Mr. Lyons’ motion to reconsider the order of June 9, 2016, although timely, was also properly denied. In his motion for reconsideration, Mr. Lyons included arguments he had already made in prior motions, only adding the allegation of his counsel’s low blood pressure. Mr. Lyons did not provide a reason why he did not previously raise that allegation. See Fults v. GDCP Warden, 764 F.3d 1311, 1318 (11th Cir. 2014) (holding that the district court did not abuse its discretion in denying petitioner’s motion for reconsideration because he did not give the court a reason why he failed to raise an issue earlier); Wilchombe, 555 F.3d at 957 (noting that a motion for reconsideration cannot be used for “new arguments that were ‘previously available, but not pressed’ ”). Furthermore, as explained above, the district court acted within its discretion in dismissing Mr. Lyons’ case as a sanction in the order of June 9, 2016, so Mr. Lyons could not show that the district court made any legal error.


*5 Because the district court’s dismissal of Mr. Lyons’ suit with prejudice and denial of his motion for reconsideration were within its discretion, we affirm.



While this appeal was pending, Mr. Lyons’ counsel was suspended from the practice of law and later reinstated. Although Mr. Lyons is now proceeding pro se, we consider his counseled brief because it was filed before his counsel’s suspension.




Although Mr. Lyons’ counsel alleges that he was unable to open his e-mails to review or respond to court filings due to his illness from March 10, 2016, through June 22, 2016, there is no allegation that he did not have access to them. See Appellant’s Br. at 9. Moreover, Mr.

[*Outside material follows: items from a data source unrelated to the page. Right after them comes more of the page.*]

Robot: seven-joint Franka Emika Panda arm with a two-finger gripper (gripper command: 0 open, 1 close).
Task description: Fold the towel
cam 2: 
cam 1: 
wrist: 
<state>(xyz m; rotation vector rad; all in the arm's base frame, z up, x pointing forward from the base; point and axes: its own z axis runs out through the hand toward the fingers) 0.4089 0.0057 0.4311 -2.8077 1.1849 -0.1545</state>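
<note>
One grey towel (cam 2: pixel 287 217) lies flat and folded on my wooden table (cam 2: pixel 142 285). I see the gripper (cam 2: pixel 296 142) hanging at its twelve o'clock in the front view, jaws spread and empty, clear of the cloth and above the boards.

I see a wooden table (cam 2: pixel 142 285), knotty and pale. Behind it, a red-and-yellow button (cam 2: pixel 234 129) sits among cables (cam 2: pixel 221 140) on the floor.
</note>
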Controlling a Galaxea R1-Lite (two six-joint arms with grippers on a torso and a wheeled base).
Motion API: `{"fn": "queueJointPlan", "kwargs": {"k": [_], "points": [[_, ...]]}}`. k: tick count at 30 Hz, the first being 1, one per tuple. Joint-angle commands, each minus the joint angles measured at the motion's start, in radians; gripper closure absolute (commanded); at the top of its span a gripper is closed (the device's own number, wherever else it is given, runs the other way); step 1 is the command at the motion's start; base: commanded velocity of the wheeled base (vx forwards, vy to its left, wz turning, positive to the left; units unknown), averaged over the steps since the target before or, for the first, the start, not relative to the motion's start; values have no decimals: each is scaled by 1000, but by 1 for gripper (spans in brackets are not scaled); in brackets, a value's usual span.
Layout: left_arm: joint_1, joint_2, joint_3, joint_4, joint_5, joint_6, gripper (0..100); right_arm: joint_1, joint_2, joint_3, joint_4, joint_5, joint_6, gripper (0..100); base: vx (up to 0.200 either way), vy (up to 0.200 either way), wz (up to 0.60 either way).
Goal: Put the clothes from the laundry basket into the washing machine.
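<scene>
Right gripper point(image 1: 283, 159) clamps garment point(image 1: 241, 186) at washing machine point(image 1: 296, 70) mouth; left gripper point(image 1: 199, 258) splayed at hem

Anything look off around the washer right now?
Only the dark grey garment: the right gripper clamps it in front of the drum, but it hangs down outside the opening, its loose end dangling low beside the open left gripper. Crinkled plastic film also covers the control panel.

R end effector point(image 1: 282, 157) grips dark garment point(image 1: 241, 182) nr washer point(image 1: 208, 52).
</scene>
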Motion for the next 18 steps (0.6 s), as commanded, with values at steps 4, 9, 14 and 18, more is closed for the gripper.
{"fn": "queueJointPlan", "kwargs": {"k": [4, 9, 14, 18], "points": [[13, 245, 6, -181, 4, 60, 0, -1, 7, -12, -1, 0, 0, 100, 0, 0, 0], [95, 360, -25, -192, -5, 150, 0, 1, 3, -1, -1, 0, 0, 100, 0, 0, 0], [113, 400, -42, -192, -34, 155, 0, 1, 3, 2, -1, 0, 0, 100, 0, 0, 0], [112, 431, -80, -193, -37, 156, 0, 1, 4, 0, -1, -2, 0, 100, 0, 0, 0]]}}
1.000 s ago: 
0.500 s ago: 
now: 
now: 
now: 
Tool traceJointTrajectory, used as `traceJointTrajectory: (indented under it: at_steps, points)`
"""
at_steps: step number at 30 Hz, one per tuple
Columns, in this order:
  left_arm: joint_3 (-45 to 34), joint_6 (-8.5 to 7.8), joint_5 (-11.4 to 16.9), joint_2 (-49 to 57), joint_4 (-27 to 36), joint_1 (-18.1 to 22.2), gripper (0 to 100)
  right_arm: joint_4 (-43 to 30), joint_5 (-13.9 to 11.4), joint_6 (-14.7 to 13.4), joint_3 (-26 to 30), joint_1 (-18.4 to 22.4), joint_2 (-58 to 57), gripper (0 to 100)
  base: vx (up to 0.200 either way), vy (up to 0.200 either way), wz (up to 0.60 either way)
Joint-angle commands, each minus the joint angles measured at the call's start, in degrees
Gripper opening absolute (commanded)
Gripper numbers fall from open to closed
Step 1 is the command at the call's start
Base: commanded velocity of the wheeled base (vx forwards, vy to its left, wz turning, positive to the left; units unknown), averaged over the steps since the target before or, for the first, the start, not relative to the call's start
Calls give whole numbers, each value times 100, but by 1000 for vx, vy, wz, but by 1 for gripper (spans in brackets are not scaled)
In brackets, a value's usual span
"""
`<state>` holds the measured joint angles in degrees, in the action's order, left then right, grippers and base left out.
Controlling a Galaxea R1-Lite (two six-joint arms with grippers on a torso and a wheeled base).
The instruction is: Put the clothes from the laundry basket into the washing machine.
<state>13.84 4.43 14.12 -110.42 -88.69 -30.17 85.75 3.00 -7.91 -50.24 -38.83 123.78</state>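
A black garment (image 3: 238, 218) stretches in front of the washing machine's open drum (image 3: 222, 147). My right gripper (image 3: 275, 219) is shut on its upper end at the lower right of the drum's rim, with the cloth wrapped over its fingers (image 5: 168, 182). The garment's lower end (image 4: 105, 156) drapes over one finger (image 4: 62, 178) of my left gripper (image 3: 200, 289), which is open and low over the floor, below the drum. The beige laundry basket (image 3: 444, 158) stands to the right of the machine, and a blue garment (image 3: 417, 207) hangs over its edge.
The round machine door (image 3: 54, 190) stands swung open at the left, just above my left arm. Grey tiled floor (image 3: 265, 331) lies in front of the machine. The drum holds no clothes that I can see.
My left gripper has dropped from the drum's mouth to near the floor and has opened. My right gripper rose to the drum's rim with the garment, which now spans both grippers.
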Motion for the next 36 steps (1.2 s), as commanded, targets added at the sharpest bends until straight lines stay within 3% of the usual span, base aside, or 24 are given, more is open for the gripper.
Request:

Lyons had received Humana’s motion to compel discovery before this time period and filed three requests for extensions on the docket during the time he argues that he was unable to respond. See D.E. 89 at 6 n.1. And, as the district court noted, “[i]f he could file the [m]otions, presumably he could have included the claim that he was suffering from disabling low blood pressure at that time.” Id.




In civil cases, counsel acts as an agent for a litigant. See Pioneer Inv. Servs. Co. v. Brunswick Assoc. Ltd. P’ship, 507 U.S. 380, 396–97, 113 S.Ct. 1489, 123 L.Ed.2d 74 (1993). Unfortunately, Mr. Lyons is bound by his counsel’s handling or mishandling of the case. See id. at 397, 113 S.Ct. 1489 (“Petitioner voluntarily chose this attorney as his representative in the action, and he cannot now avoid the consequences of the acts or omissions of this freely selected agent.”) (quotation marks omitted).




Mr. Lyons states in the conclusion of his brief that we should declare that Local Rule 7.2(E) is unconstitutionally vague, but does not provide any statutory or case law to support his position. We therefore do not consider this argument. See Sapuppo v. Allstate Floridian Ins. Co., 739 F.3d 678, 681 (11th Cir. 2014) (finding that when an appellant only makes a brief reference to a claim or raises the claim without “supporting arguments or authority,” he abandons the claim).